Sarah Purdue as Hilary, Melanie Robinson as Meg, and Gemma Munro as Pippa as the three sisters in Hannie Rayson's HOTEL SORRENTO. Pic Mark Banks
Sarah Purdue as Hilary, Melanie Robinson as Meg, and Gemma Munro as Pippa as the three sisters in Hannie Rayson’s HOTEL SORRENTO. Pic Mark Banks

‘Melancholy’ is the title of Meg’s autobiographical novel that has brought her fame and a tilt at the Booker Prize, and which sets the sparks flying within her family in leading Australian playwright Hannie Rayson’s 1990 play, HOTEL SORRENTO. It is also a good word to describe the tone of Rayson’s play which has a Chekhovian feel to it, that deep sense of time passing, and the inevitability of the winds of change sweeping away everything in its path.

HOTEL SORRENTO charts an emotional reunion between two sisters, Meg (Melanie Robertson) and Pippa (Gemma Munro) who have been living overseas, Meg in London, Pippa in New York, and their elder sister, Hilary (Sarah Purdue) who has been the carer of their frail father, Wal (Barry Moray) and is also the mother of a sweet ten year old boy, Troy (Oliver Beard). The reunion is held at the family home in the pretty, sleepy Victorian seaside town of Sorrento situated on the Mornington Peninsula.

Raison’s play explores a lot of territory. Two of the sisters have lived adventurous lives, living overseas for many years.

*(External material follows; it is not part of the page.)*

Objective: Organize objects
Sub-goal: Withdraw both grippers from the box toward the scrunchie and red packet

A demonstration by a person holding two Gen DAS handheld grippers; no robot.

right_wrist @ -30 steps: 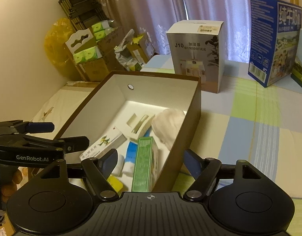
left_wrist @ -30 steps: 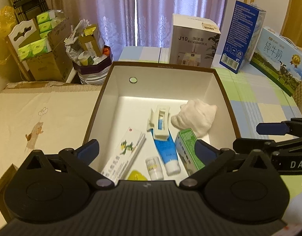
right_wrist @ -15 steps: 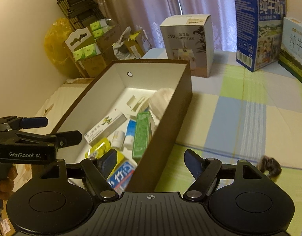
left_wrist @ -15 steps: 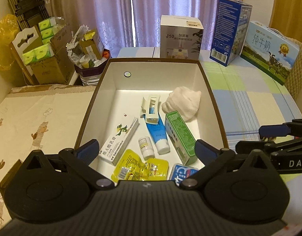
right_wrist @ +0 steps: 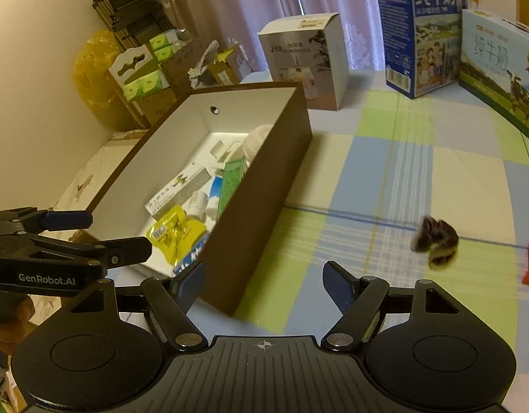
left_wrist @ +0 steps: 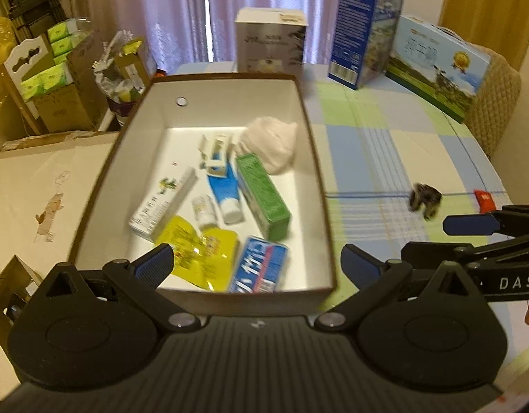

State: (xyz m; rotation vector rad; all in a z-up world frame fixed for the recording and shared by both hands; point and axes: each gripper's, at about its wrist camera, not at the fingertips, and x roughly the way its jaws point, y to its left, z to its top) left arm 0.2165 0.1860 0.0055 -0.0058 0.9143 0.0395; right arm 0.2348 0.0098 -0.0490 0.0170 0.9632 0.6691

Now back at home they are left to reflect on what all this experience means…what it means to be Australian,…and where they now feel best placed to realise fulfilling lives.

In the director’s program notes, Shane Bates wrote about how delighted she was to be finally given the opportunity to direct Rayson’s play which she fell in love with when she saw it performed in the early nineties.

She grasps the mettle coming up with a warm, inviting, intimate production.

The staging, on the tiny Genesian stage, was well conceived, with the play’s different settings- the family home, affectionately known as Hotel Sorrento, Meg and Edwin’s apartment in London, Hilary’s local deli, well delineated.

The world of the play was vividly brought to life. I particularly enjoyed the casts’ frequent use of the apron (front) of the stage as if they were at the seaside, complemented by a lulling soundscape of waves coming in.

Visiting the bar area at interval, a mock-up copy of Meg’s book perched on a little book stand- a lovely touch.

Sarah Purdue as Hilary, Gemma Munro as Pippa and Melanie Robinson as Meg led a good cast as Rayson’s Three Sisters.

Recommended, Shane Bates’s revival of HOTEL SORRENTO opened at the Genesian Theatre, 420 Kent Street, Sydney on Saturday 18th January and is playing until Saturday 22nd February, 2014.